Well, not much of a surprise. In fact, this was about as far from a surprise as is possible. If surprise were a city, we’d still be right here and those actually in Surprise would be halfway across the world, somewhere in Eastern Europe. If surprise were measured on a scale of 1 to 100, we’re around a -6. That’s how far from surprised we were with the outcome of Tuesday’s election.
How unexciting and predictable was this race? Only a paltry 1.23 percent of Horry County voters bothered to turn out on Tuesday. The unfortunate poll workers at the Gurley precinct in Loris waited all day and nobody showed up to vote. Hopefully they had a good book.
Why such a low turnout? One enormous reason: Lazarus was the only one on the ballot. After winning the GOP primary, he faced no more opposition for the seat. That’s a shame.
Don’t get us wrong. We think Lazarus will do a fine job and we wish him all the best as he jumps into the task of leading Horry County. But a bit more healthy debate wouldn’t have hurt. And for that, some viable opposition would have been necessary.
Lazarus’ election is hardly the only one in recent months that has drawn little attention or opposition. Local state Sens. Luke Rankin and Ray Cleary and local Reps. Liston Barfield, Heather Ammons Crawford, Nelson Hardwick and Alan Clemmons were in the same situation last November, as was school board Chairman Joe DeFeo and County Councilmen Gary Loftus and Marion Foxworth.

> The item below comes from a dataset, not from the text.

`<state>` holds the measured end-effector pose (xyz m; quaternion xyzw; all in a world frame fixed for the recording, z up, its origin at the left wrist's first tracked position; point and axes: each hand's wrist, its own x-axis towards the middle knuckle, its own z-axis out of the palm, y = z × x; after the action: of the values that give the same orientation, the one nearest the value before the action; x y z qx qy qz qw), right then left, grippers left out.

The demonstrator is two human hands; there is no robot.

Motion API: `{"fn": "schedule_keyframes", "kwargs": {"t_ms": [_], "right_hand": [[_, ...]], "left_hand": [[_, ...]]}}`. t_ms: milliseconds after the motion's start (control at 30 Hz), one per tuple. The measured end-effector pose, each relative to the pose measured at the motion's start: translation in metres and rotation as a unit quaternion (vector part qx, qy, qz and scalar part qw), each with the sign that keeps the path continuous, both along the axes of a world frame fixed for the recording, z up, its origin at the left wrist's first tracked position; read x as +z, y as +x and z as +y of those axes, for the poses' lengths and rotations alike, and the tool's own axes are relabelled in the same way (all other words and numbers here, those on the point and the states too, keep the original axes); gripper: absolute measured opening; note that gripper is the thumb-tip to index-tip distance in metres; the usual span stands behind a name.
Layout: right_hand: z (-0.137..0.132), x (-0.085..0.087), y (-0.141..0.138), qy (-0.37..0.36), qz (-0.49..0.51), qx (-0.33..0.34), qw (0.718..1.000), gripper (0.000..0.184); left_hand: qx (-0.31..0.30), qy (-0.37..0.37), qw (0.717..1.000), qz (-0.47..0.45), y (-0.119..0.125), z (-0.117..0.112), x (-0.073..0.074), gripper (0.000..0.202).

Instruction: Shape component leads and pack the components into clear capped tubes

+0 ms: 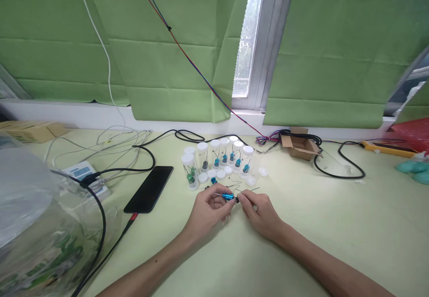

All of these folks are doing commendably in their positions and we have no complaints about their performance, but it’s also hard to understand why no opposition could be found among the more than 270,000 people in Horry County. Yes, Horry County has become dependably Republican, which makes the road hard for non-GOP opponents, but that doesn’t mean they shouldn’t try, and Republicans should welcome the challenge.
One-party rule is not good for the one party, which can become lazy, lax, overly comfortable and dismissive of challenges to its authority. Spirited debates and campaigns are not just about winning. They are about engaging voters with the issues, reversing the sort of pathetic turnout we saw Tuesday and clarifying candidates’ positions. A strong race forces candidates and voters alike to confront the issues and decide where they stand, rather than simply sliding by for another few years on vague promises and pithy slogans.
Yes, many of these GOP candidates do face challenges in their party primaries, but those debates are more limited in scope and built upon shared ideals, like chefs discussing the best way to ice a cake but never asking whether the cake needed to be baked at all. More opposition from outside Horry County’s ruling party, whether it be Democratic, Green, Working Families or something else altogether, could force needed discussions about the tenets of our political system, challenging – or confirming – our beliefs about the basic tenets of our political systems.
Though they may not win, having somebody step up to simply say, “I don’t think that’s right” presents us with the valuable chance to re-examine our own beliefs and engage more thoughtfully in the process of choosing our leaders. Solomon said it well a few thousand years ago: “As iron sharpens iron, so one person sharpens another.”
Elections are coming up this year for most of the municipal offices in our area, including Myrtle Beach, North Myrtle Beach, Conway and Georgetown. Good candidates are out there, beyond the usual suspects. It’s time for more of them to come out of the woodwork.